Today she sits on a Zoom call in her apartment. She has a therapist and access to medication. And she’s got her art. “My ability to be creative, even in the worst time of my life,” she said. “It’s kept me going.”
She’s grateful for her living situation, despite it not being perfect. Ownership has changed several times during her stay there. Though her building caters to the elderly and disabled, the elevator hasn’t worked in three months. Her apartment is on the 5th floor. She describes her neighbor as sweet elderly gentleman with heart problems. She worries about how he’s able to carry groceries up the stairs. “One thing I’ve learned is that you can be grateful for what you have, and you can be critical.”
Living in Denver on $1,000 a month isn’t possible
Akusua moved to Denver for an internship with Americorp in 2016. As a student at the University of New Mexico, she studied English, Africana, and gender studies, with an emphasis on psychology. After successfully completing an internship in Albuquerque, she was excited about moving to a new city.
“I completely underestimated just how impossible finding housing would be,” she said. “I just kept thinking, something will happen for me. For some stupid reason. And boy, did it hurt when it didn’t.”
Akusua wasn’t able to finish her internship. She was making less than $1,000 a month and spent time surfing couches. But she couldn’t find anything permanent. The last home she lived in was near the 16th Street Mall in downtown Denver. When that arrangement ended, she stayed nearby because of the close proximity to a King Soopers with a 24-hour restroom. “I was really in trouble, and I didn’t have the resources.”
Navigating life with a resurging mental illness
Her mental health was slipping, and she knew it. “When you’re not from here, and you don’t know the resources you can tap into, you just feel like you’re out in the wilderness.” She got kicked out of many places. Restaurants, even the library. “You’ve been here too long” became a message she heard, again and again.
Akusua describes the feeling of being alone. “When you’re on the streets, there’s this weird sense of detachment. Even when you are surrounded–constantly surrounded by hundreds, if not thousands of people just going about their day–it really just feels like you’re alone.”
Alone and in crisis
Akusua tried navigating the shelters on her own. Each time she visited one, she’d repeat her story. Which isn’t an easy thing to do, especially in the midst of a mental health crisis. “You have to talk to people, and they expect you to be calm. They expect you to be articulate. It’s not impossible, most of the time, with medication. But if you don’t have medication … and you’re checked out and not where you need to be mentally. Well, you’re trying to explain your situation, and you’re also trying not to scream and run down the halls.”

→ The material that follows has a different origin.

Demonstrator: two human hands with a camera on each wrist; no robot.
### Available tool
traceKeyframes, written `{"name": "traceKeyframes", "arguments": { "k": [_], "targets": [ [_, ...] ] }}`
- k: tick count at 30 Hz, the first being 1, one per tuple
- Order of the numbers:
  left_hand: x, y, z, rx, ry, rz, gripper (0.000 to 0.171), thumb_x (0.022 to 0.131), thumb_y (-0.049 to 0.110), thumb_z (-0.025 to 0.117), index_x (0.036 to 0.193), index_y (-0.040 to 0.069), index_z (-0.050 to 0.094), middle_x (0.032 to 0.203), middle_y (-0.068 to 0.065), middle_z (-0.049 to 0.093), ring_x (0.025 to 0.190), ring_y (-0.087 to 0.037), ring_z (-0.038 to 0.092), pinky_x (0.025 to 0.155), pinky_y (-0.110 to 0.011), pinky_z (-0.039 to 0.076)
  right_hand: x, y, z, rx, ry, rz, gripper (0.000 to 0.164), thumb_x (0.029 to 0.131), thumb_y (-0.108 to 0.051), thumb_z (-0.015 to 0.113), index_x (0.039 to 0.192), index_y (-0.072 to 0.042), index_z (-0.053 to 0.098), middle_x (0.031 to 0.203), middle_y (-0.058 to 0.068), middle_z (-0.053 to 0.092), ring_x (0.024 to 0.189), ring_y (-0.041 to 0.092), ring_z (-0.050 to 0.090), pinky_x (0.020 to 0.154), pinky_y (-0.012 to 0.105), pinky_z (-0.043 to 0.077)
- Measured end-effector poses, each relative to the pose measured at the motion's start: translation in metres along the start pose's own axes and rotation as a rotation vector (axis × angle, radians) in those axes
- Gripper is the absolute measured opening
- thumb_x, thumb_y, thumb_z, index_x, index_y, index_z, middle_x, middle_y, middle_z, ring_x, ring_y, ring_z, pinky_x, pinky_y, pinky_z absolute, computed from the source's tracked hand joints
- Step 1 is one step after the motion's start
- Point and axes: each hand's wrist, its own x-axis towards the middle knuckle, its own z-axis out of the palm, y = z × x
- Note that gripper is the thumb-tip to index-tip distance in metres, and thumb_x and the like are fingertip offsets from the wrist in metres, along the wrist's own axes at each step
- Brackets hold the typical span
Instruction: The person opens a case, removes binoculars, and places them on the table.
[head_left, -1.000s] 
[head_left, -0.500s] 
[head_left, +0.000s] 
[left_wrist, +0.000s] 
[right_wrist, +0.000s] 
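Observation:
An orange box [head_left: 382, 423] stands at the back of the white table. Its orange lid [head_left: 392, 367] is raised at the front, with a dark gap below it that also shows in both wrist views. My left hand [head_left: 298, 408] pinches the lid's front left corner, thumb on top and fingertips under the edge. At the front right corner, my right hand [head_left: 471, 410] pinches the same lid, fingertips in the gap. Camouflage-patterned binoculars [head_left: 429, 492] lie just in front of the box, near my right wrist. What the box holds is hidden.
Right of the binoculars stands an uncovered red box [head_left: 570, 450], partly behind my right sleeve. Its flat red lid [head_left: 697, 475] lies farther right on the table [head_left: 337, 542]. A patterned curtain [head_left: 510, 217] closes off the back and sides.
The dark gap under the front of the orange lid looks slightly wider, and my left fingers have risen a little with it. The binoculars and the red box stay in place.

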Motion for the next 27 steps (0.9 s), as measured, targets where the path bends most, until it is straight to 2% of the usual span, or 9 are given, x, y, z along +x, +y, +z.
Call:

On her own and on the streets, she found the wherewithal to apply for Social Security, because she knew it might be a while before she was able to work again. Doing so is a source of pride for Akusua. When asked how she was able to find the motivation to complete the process, she had one word: “Childhood.”
Caregiving at a young age
Growing up, Akusua had to figure things out on her own. Her mother, a veteran, had a serious mental illness. “No adolescent should need to figure out what I had to figure out.” Yet she pulled on her childhood experience when she needed to find the motivation to ask for help. “So I’m telling myself, Okay, you’re not doing good,” she said. “I remember one particular moment. It was nighttime. And I knew that I had to walk myself to Denver Health to get into the psychiatric facility. And I knew that was going to be scary for me.”
She’d been a caretaker to her mother and watched her experience in the psychiatric wards. Now here she was, in her 30s, scared and alone and facing similar circumstances. “It was hard. But I did it.”
Overcoming fear to get help
Akusua had gotten herself to the hospital, but her journey was far from over. In many ways, it had only just begun. She needed many layers of support beyond her initial hospitalization. She received emergent treatment for her mental illness. But long-term treatment was still a concern.
So was housing.
Denver’s limited availability of affordable rentals became Akusua’s biggest hurdle. Though she had been given a case manager with the Mental Health Center of Denver (now WellPower), she hadn’t been placed yet.
Waiting for connections to come through
Without housing, she found herself navigating Denver’s less-than-ideal shelter options. Again. Unsurprisingly, she found herself needing urgent medical treatment for her mental illness. Denver Health admitted her for nine days before releasing her after dark. “It was snowing. It was cold. They don’t tell you when they’re going to release you until the day. But it’s not like I had anywhere to go.” Her caseworker met her upon release to let her know she hadn’t been able to connect her to housing. So on a snowy February night, she faced a choice: Use the little money she had to catch a bus to the shelters, knowing they’d most likely be full and she’d be turned away, or spend the night sleeping on Broadway.
Akusua chose Broadway. “It was one of those things where your last option is kind of your only option and it’s sometimes the worst option, you know?”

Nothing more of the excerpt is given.